Однако все эти исследования находились в состоянии заготовок. Во время войны мы стремились к миру, надеялись заново начать жить с того момента, когда мир был нарушен. На самом же деле настал еще один период, наполненный трудностями, разочарованием, невезением, мучительными усилиями, а во многом – период опустошения, направленный только на адаптацию к новым условиям существования. Несмотря на благосклонное затишье, философской мысли было еще далеко до возрождения. Долгие бесплодные и мрачные годы предшествовали войне. Мои труды покоились глубоко в ящике письменного стола.
Безусловно, здесь не к месту обращать внимание на психологические проблемы военного и послевоенного времени. Прошу извинить меня даже за это небольшое отступление. Обращаясь к нему, я всего лишь хотел обозначить кое-какие факты моей личной жизни, которые, как мне кажется, помогут лучше понять общее направление и процесс создания этой работы.
Война коренным образом изменила всю мою жизнь.
Изучать медицину я закончил в 1909 году, но впоследствии, увлекшись философскими проблемами, все больше и больше отдалялся от медицины; был момент, когда я хотел забросить ее полностью. Однако в годы войны пришлось снова заняться медициной, в частности – психиатрией. После войны меня поглотила профессиональная деятельность, экзамены и, конечно, рутина, что, в совокупности, абсолютно не оставляло мне свободного времени и, как результат, душевного покоя. В таких условиях, разумеется, и речи не шло о том, чтобы немного пофилософствовать philosophari. Мои исследования были обращены к проблемам клинической психиатрии и психопатологии, а проекты работ о времени по-прежнему покоились в письменном столе. Но рассуждения на эту тему, редкие в силу затянувшегося молчания, не исчезли полностью: они будоражили меня как призраки прошлого, словно требуя вернуть им право существовать в мире света; именно поэтому понятия, которые изучаются в психопатологии и которые я пытался определить как понятия соединения жизни и реальности, искажались, становясь похожими на концепцию Бергсона; и все же, изменения, происходившие с понятием времени при различных формах психоза, неизменно притягивали мое внимание. Я позволял таким идеям проникать в мои труды по психопатологии, но, уверяю вас, поступал так с некоторыми сомнениями. Собранные ранее сведения о понятии времени никогда прежде не публиковались, попытка наложить их на сведения по психопатологии в любом случае была фрагментарной, не хватало базовой информации, полноты, а иногда и понимания. Может быть, в тот момент я рассчитывал отбросить проблему времени, опустив ее с «высот» философской мысли к «низам», где случаи доступны для наблюдения, в частности случаи различных патологий.
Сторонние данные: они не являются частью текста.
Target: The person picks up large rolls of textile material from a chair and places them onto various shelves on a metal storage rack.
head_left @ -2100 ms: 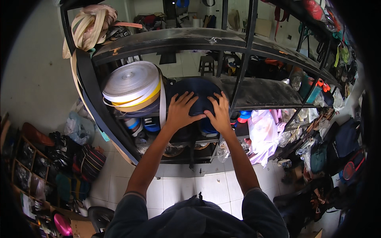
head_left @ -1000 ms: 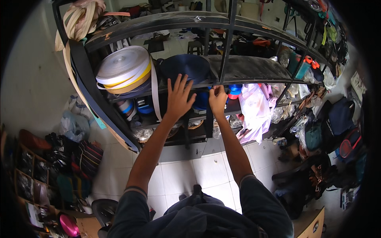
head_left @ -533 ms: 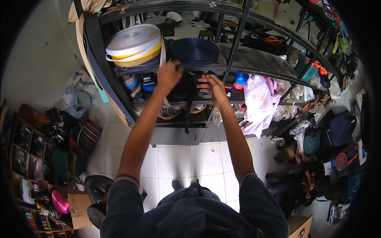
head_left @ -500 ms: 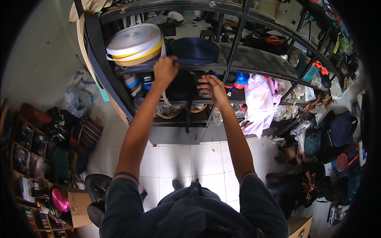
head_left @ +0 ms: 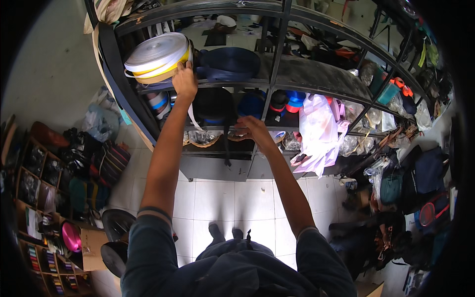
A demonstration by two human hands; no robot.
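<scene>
Beside the left wall, low down: pink spool (head_left: 71,236), cardboard box (head_left: 94,247) just right of it, striped bag (head_left: 110,162) further back, cloudy plastic bag (head_left: 99,119) above that. Next, long dark strips (head_left: 115,81) run down the left end of the black rack (head_left: 321,74), long axis steep, lower ends leaning toward the right.

On the rack's middle shelf, left bay: stack of webbing rolls (head_left: 157,52), white over yellow over tan. Rolls lie flat, round face up, core axis roughly upright, stack a bit tilted. Person's left hand (head_left: 184,81) is at the stack's front right edge, knuckles up, fingers bent and close together; can't tell whether they pinch the band or just press the rim. White strap (head_left: 191,116) shows below that hand, long axis near vertical, tail pointing down past the lower shelf.

Right of the stack, same shelf: navy roll (head_left: 230,63), also flat, face up. Below it, black roll (head_left: 213,104); a black strap (head_left: 226,148) dangles straight down near it. Right hand (head_left: 253,131) is just beside that strap, fingers pointing left, loosely bent, slightly apart; contact unclear. Further right: blue roll (head_left: 251,104), then pale plastic bag (head_left: 316,133) hanging off the rack.
</scene>
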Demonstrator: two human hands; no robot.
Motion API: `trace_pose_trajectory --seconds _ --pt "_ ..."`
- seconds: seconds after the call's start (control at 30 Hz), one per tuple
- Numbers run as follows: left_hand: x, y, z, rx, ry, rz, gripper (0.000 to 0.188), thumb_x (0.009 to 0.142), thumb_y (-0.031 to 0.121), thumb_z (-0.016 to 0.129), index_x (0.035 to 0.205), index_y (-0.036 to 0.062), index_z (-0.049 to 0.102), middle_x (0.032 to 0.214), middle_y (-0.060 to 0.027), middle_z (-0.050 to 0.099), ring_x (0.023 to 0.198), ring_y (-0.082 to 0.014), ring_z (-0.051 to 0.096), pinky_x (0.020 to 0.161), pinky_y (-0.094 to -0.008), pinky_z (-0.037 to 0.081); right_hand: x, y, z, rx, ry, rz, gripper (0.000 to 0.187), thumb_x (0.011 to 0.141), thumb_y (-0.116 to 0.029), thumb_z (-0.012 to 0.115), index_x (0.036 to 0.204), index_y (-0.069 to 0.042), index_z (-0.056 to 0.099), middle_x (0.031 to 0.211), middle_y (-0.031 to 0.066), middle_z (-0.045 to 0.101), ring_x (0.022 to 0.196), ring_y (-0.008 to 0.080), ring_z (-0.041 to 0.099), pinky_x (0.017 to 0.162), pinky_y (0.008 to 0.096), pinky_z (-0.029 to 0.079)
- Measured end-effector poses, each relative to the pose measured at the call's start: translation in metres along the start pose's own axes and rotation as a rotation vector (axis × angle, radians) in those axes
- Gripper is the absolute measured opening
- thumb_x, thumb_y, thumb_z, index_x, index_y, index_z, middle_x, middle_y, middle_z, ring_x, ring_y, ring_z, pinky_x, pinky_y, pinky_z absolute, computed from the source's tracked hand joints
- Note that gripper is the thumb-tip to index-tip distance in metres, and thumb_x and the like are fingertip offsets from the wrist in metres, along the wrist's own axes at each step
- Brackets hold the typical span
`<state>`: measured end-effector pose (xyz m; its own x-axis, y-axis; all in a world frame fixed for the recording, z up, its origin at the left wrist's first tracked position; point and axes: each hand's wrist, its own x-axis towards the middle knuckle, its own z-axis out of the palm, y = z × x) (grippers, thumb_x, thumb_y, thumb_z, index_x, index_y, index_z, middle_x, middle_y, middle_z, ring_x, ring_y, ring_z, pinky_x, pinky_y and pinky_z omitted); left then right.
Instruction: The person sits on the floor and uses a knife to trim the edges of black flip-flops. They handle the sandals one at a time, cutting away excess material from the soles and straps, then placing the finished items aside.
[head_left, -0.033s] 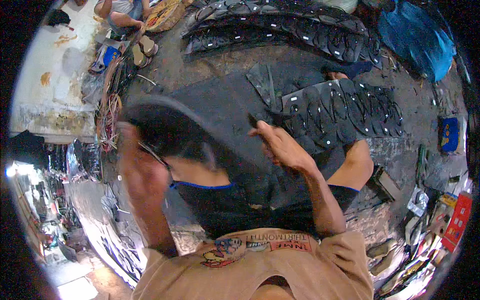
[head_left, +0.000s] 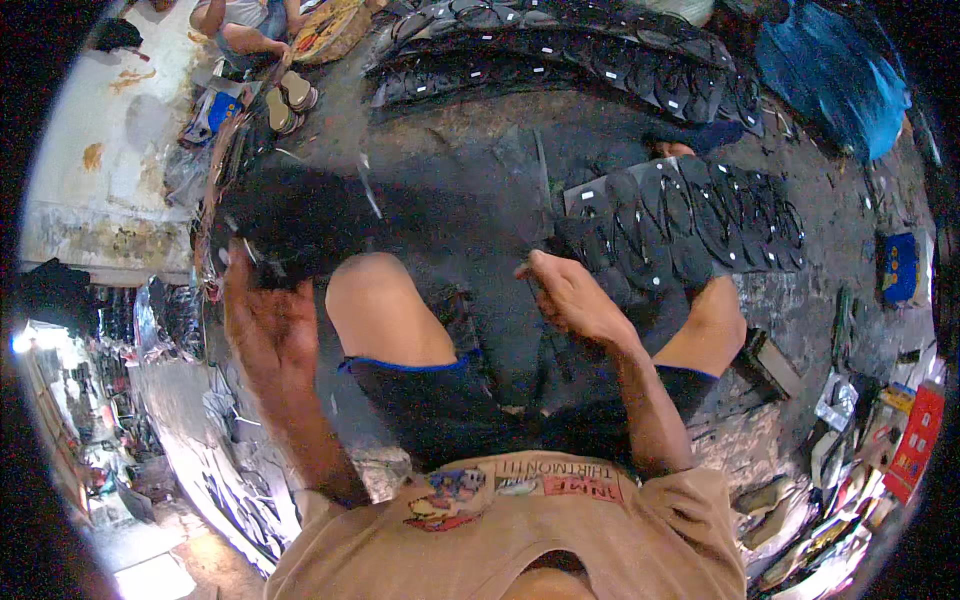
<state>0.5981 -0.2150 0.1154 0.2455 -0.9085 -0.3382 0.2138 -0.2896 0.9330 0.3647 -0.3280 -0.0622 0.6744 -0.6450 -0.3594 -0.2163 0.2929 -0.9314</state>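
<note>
My left hand (head_left: 268, 325) is raised at the left, beside my bare knee, its fingers partly smeared by motion. It grips a black flat piece (head_left: 300, 215), blurred, that stretches toward the middle; its exact kind is unclear. My right hand (head_left: 575, 295) is closed in a pinch above the space between my legs. What it pinches is dark and merges with the black surface behind it. Just beyond my right hand lies a grey board (head_left: 573, 203) with several black flip-flops (head_left: 660, 215) laid across it.
Rows of black flip-flops (head_left: 560, 65) fill the far floor. A blue plastic bag (head_left: 835, 80) stands far right. Tan sandals (head_left: 290, 103) lie at far left near a seated person (head_left: 245, 30). A wooden block (head_left: 768, 365) and a red box (head_left: 915, 445) are at right.
The black piece in my left hand has swung away from my knee, which now shows. My left hand has shifted slightly left; my right hand has barely moved.
</note>
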Motion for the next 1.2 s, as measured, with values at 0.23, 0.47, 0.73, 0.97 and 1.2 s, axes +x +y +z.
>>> trace_pose_trajectory --seconds 0.23,0.47,0.73,0.97,1.2 --pt "-0.014 -0.061 0.084 -0.702 0.245 0.002 0.025 0.099 0.008 0.069 0.124 0.0066 0.063 0.114 -0.0070 0.073 0.098 -0.0208 0.073 0.077 -0.0372 0.068 -0.139 0.015 0.014 -0.096 0.581 -0.442 0.049 0.112 -0.045 0.040 0.122 -0.004 0.064 0.063 -0.0028 0.049 0.055 0.0055 0.043 0.051 0.0242 0.034" --pt "-0.016 -0.096 0.115 -0.844 0.171 -0.118 0.026 0.098 0.014 0.073 0.122 0.0108 0.064 0.114 -0.0063 0.073 0.102 -0.0223 0.073 0.085 -0.0392 0.067 -0.236 0.066 0.055 -0.293 0.572 -0.157 0.042 0.107 -0.042 0.051 0.105 -0.003 0.065 0.060 0.0101 0.049 0.052 0.0232 0.052 0.052 0.0378 0.040" --pt "-0.034 -0.137 0.091 -0.539 0.191 -0.197 0.031 0.092 0.005 0.075 0.118 0.0149 0.062 0.102 -0.0002 0.069 0.098 -0.0182 0.070 0.088 -0.0500 0.063 -0.209 0.040 0.009 -0.561 0.487 -0.040 0.035 0.101 -0.042 0.060 0.105 -0.007 0.062 0.082 0.0208 0.067 0.077 0.0450 0.067 0.066 0.0505 0.051" --pt "-0.042 -0.158 0.073 -0.433 0.100 -0.142 0.062 0.088 -0.010 0.068 0.141 0.0167 0.053 0.128 -0.0073 0.068 0.113 -0.0283 0.068 0.099 -0.0494 0.059 -0.154 -0.003 -0.015 -0.625 0.144 0.054 0.040 0.103 -0.048 0.056 0.111 -0.009 0.063 0.079 0.0249 0.068 0.079 0.0478 0.067 0.069 0.0566 0.052" --pt "-0.046 -0.149 0.059 -0.375 0.061 -0.205 0.072 0.079 -0.015 0.071 0.146 0.0041 0.049 0.134 -0.0127 0.066 0.122 -0.0297 0.065 0.107 -0.0476 0.053 -0.116 -0.011 -0.007 -0.552 0.057 -0.058 0.041 0.105 -0.047 0.054 0.116 -0.010 0.065 0.078 0.0281 0.067 0.077 0.0516 0.065 0.070 0.0580 0.052"
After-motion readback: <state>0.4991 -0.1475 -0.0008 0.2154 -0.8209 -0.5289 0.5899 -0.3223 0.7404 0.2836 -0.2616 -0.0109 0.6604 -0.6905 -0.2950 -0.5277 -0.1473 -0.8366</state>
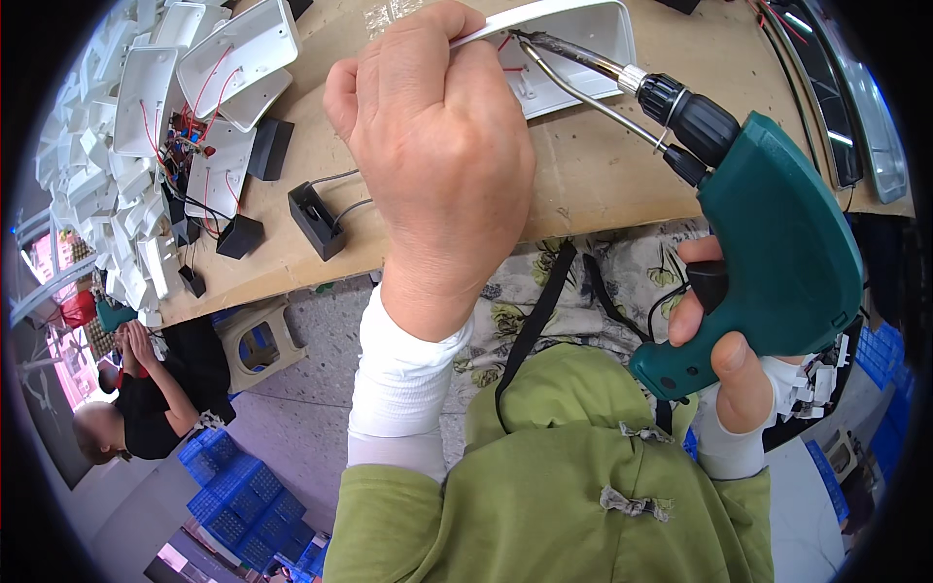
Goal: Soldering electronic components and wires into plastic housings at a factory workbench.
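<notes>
My right hand (742, 389) is wrapped around the handle of a dark green soldering gun (787, 233), with fingers at its black trigger. The gun's blackened tip and thin metal feed tube meet inside a white plastic housing (598, 44) at the top of the view. Red wires show within that housing. My left hand (442, 160) is closed at the housing's left edge, its fingertips hidden behind the hand. Below and left of this hand, a small black box (318, 223) with grey cables lies on the cardboard-covered table (544, 185).
More white housings (238, 58) with red wires lie at the left, beside a big heap of white plastic parts (107, 185). Black boxes (270, 149) sit near them. Another person (160, 389) is at the lower left, near a stool (260, 345) and blue crates (243, 496).
</notes>
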Demonstrator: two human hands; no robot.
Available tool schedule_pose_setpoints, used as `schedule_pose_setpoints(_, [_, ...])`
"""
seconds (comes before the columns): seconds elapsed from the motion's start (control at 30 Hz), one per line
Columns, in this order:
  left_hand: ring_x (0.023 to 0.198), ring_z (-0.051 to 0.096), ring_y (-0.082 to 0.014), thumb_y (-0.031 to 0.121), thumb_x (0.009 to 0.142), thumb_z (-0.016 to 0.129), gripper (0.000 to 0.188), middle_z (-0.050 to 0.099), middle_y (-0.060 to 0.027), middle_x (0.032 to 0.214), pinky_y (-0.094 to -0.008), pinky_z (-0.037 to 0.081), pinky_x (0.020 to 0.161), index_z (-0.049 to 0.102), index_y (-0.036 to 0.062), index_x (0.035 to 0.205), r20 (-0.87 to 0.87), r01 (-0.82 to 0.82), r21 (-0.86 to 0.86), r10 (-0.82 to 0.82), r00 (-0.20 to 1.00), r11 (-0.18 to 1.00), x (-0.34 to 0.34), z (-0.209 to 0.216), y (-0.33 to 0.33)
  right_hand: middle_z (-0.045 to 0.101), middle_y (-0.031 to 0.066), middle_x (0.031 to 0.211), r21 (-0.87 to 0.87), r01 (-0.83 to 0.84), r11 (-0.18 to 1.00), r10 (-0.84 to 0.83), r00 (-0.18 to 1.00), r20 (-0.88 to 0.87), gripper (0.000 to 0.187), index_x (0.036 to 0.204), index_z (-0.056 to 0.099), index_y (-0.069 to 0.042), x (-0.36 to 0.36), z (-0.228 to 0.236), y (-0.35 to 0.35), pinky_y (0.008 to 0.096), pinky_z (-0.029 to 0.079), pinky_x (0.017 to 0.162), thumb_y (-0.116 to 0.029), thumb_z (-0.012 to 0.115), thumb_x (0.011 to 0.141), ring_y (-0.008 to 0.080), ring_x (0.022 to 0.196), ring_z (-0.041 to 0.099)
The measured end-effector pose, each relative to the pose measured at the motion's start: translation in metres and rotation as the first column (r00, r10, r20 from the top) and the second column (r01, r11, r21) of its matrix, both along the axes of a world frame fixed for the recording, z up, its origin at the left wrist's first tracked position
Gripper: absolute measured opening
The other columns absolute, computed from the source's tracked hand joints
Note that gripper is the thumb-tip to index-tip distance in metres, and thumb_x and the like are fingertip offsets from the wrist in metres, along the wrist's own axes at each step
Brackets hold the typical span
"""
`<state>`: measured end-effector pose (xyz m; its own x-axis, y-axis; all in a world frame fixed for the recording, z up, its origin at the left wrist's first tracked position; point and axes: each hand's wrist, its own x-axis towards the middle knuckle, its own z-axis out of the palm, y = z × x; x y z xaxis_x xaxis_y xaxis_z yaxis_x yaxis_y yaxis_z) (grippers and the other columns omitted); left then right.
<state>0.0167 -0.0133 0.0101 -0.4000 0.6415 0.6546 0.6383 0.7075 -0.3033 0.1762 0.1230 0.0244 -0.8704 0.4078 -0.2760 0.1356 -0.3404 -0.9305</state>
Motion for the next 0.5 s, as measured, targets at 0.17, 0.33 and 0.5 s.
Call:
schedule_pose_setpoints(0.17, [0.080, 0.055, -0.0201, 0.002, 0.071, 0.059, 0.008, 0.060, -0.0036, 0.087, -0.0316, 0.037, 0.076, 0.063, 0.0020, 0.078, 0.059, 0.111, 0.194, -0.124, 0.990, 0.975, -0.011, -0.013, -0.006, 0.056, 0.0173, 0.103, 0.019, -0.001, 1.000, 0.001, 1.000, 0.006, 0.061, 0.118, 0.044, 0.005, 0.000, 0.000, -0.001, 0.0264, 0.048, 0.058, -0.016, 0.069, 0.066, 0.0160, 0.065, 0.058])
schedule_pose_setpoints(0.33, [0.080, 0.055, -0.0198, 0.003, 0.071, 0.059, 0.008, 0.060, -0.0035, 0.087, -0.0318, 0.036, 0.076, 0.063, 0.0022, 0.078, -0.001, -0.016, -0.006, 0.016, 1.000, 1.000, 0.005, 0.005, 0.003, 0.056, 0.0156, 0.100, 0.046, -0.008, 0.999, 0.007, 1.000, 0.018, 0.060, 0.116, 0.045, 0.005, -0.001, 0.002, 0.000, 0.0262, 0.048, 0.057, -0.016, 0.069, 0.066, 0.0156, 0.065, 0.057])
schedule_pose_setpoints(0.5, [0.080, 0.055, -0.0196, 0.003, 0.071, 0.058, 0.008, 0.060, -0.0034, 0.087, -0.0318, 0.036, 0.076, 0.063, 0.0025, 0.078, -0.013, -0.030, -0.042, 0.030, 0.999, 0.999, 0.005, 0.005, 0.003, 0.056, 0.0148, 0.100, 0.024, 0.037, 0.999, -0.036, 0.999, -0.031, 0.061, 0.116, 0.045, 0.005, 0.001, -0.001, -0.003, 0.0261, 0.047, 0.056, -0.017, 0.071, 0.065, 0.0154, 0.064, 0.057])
Сегодня я смотрю на это по-иному и прекрасно осознаю, что такой значимый переворот мне пришлось пережить волею судеб. Психиатрия приближена к жизни; она способна вносить поправки не в саму философскую мысль, но непосредственно в философию, которая ею руководит; теперь, перечитывая свои довоенные записи, я на самом деле считаю, что мне удалось избежать опасности сделать абстрактные, не связанные с жизнью умозаключения. С другой стороны, сам по себе факт, не исключающий возможность наложения общих знаний о времени на факты психопатологии, не только не принижает значимость последних, а, наоборот, обогащает их, вдыхает в них новую жизнь. Сейчас я более чем убежден: любые проявления психопатии могут быть поняты и глубже изучены под углом феномена времени, а также непрерывного сопоставления нормы и патологии, рассмотренных именно с этой точки зрения, – вот основной, если не сказать единственный, путь, дающий возможность добиться значительного прогресса в исследовании данного феномена. Изучение патологии демонстрирует нам, что феномен времени и феномен пространства проявляются в больном сознании иначе, чем обычно мы их себе представляем; такое изучение подчеркивает характерные черты этих феноменов, которые, в силу незначительного различия между ними в обычной жизни, остаются незамеченными либо рассматриваются как совершенно естественные. Таким образом, патология стала для меня не только чем-то вроде крайнего средства, позволившего мне продвинуть, может, даже контрабандным путем, мою теорию, но превратилась в ценнейший источник, из которого, возможно, я и почерпнул лучшие свои знания. Сегодня я уже не смог бы работать иначе, чем меня заставила сама жизнь.